Stopping/Purging Periodic Tasks in Django-Celery

I have managed to get periodic tasks working in django-celery by subclassing PeriodicTask. I tried to create a test task and set it running doing something useless. It works.
Now I can't stop it. I've read the documentation and I cannot find out how to remove the task from the execution queue. I have tried using celeryctl and using the shell, but registry.tasks() is empty, so I can't see how to remove it.
I have seen suggestions that I should "revoke" it, but for this I appear to need a task id, and I can't see how I would find the task id.
Thanks.
A task is a message, and a "periodic task" sends task messages at periodic intervals. Each of the tasks sent will have an unique id assigned to it.
revoke will only cancel a single task message. To get the id for a task you have to keep
track of the id sent, but you can also specify a custom id when you send a task.

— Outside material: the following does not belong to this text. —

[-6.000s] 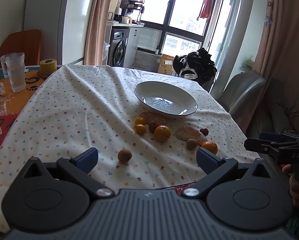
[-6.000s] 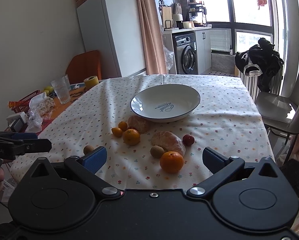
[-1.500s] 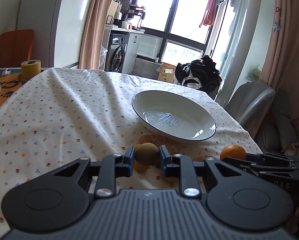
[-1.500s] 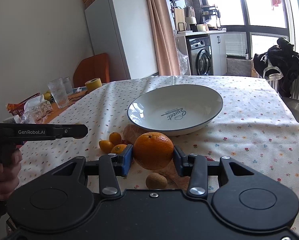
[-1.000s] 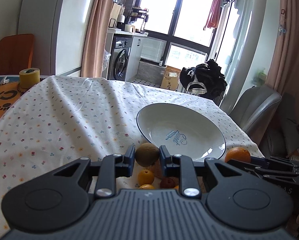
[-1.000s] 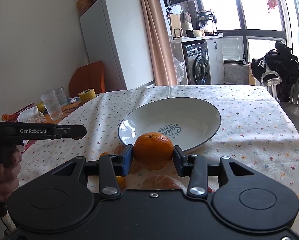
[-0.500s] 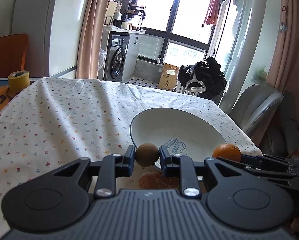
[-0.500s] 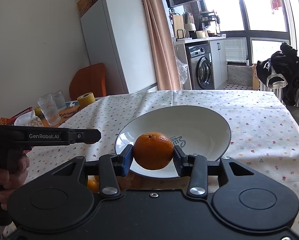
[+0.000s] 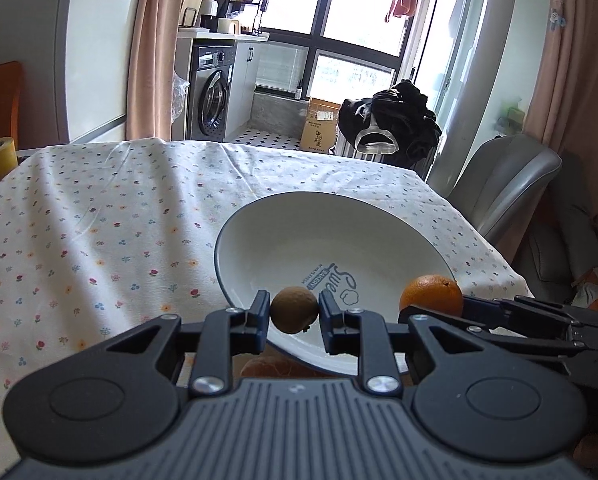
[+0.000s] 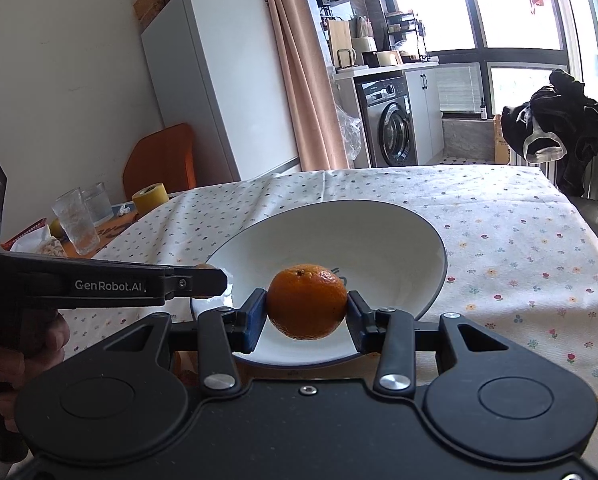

I'm not sure if you want to cancel a single task message, or if you want to stop the periodic task from sending more messages, so I'll list answers for both.
There is no built-in way to keep the id of a task sent with periodic tasks,
but you could set the id for each task to the name of the periodic task, that way
the id will refer to any task sent with the periodic task (usually the last one).
You can specify a custom id this way,
either with the #periodic_task decorator:
#periodic_task(options={"task_id": "my_periodic_task"})
def my_periodic_task():
pass
or with the CELERYBEAT_SCHEDULE setting:
CELERYBEAT_SCHEDULE = {name: {"task": task_name,
"options": {"task_id": name}}}
If you want to remove a periodic task you simply remove the #periodic_task from the codebase, or remove the entry from CELERYBEAT_SCHEDULE.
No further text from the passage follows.